Under the new arrangement, the department is staffing the hospital for more hours a week with the same number of FTEs. The arrangement gives the case manager more access to the physician. Some members of the medical staff do rounds in the morning; others do rounds in the evenings.
"With 10-hour shifts, we are catching more of the doctors when they are in the hospital. With an eight-hour shift, the case managers were missing a lot," Thorpe says.
Because Davis Memorial is in a rural area, many physicians work in clinics that are a good distance from the hospital, and they do rounds at odd hours.
Lack of consistency in working with the families is one drawback of the new program, Thorpe says.
"When a case manager gets to know a family and establishes a comfort level with them, it is hard for someone else to pick up the case," he adds.
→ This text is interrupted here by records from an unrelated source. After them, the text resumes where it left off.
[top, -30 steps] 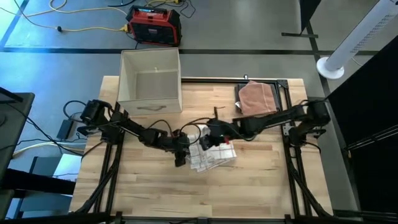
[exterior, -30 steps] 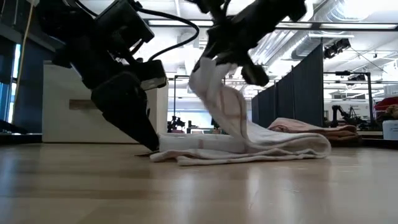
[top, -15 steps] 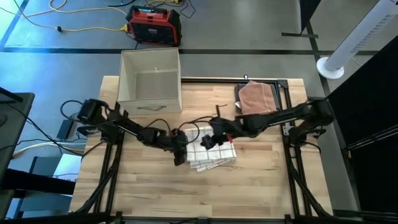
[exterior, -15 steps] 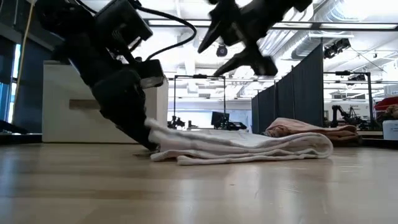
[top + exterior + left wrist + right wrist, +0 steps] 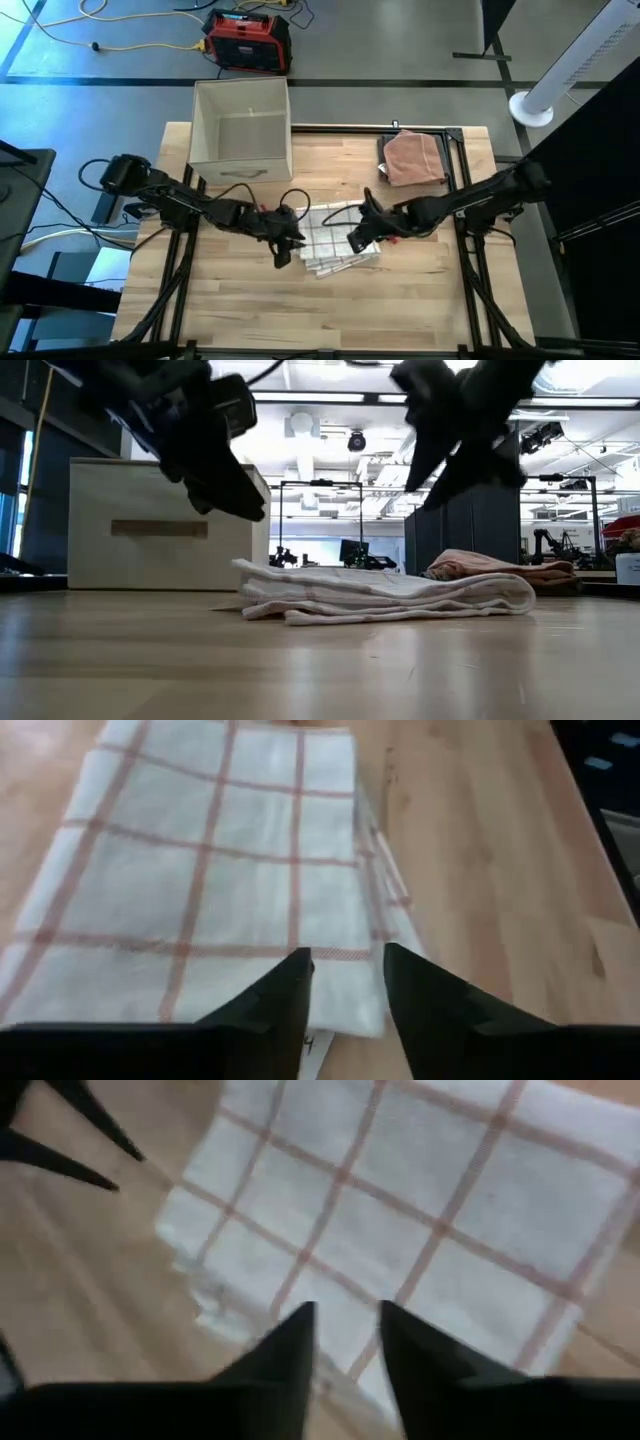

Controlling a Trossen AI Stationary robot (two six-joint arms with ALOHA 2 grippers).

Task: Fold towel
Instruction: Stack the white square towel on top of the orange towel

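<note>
One white towel (image 5: 335, 243) with a red check was found lying folded in several layers on the table (image 5: 420, 310), between the two grippers and below both. The left gripper (image 5: 281, 252) was held just above the towel's near edge, its fingers (image 5: 275, 1005) parted by a narrow gap and holding nothing. The right gripper (image 5: 356, 237) was held above the opposite side, likewise slightly parted and empty.

The towel was judged light, soft and limp: its layers sagged and bulged at the folded end in the low view, and no stiffness was apparent. It was judged likely to drape and slip out of alignment if lifted by one point only. A hold at two corners of one edge, taken through all layers, was judged the soundest. Loose edges were noted just ahead of the left gripper.

Counted: one checked towel; one pinkish cloth (image 5: 412, 158) folded well beyond the right gripper; one open white box (image 5: 241, 130) beyond the left gripper; two arms.
</note>
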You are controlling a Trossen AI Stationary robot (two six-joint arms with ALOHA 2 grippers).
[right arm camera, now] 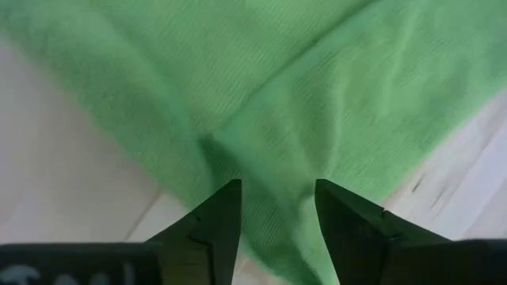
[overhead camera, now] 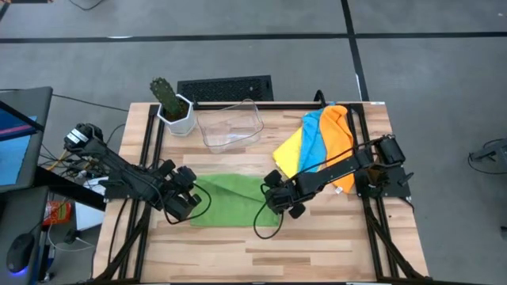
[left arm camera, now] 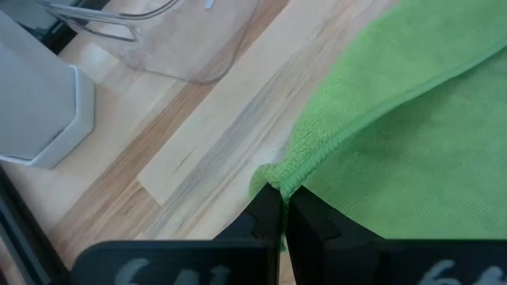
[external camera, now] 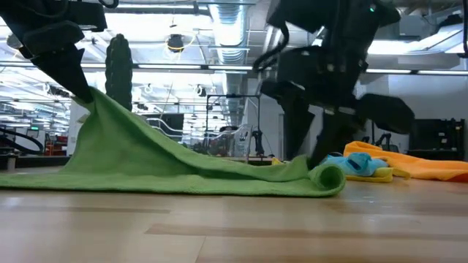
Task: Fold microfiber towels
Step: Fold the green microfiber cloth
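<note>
Low view: left end effector (external camera: 82,91) pinches green towel (external camera: 183,172) above wooden table (external camera: 234,226).

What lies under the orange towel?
The orange towel overlaps a light blue towel, which overlaps a yellow one; their covered parts and the table beneath stay hidden.

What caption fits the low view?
Left end effector lifts one corner of the green towel; its far edge curls on the table.

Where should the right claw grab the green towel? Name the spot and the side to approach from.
Probably the green towel's free right edge, where it curls into a raised roll on the table. Come from above, open right claw straddling the roll. The left claw already pinches the opposite corner, lifted.
</note>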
His solution was to design business cards with a listing of all case managers' names and a check box beside each name. If a case manager is going to be off the next day, the case manager checks off the name of the person covering his or her caseload and informs the patient and family.
"Things are moving so fast in the hospital that typically, if a family member needs to talk to a case manager and asks the clerk, they'll just be told that the case manager is off that day. This way, they know who to ask for if they need something," Thorpe says.
The schedules are set monthly, and staff have an opportunity to choose their days off.
"The staff loves the self-scheduling. They know that not everybody can take Monday and Friday off, but it gives them the flexibility to take time off when they need it," Thorpe says.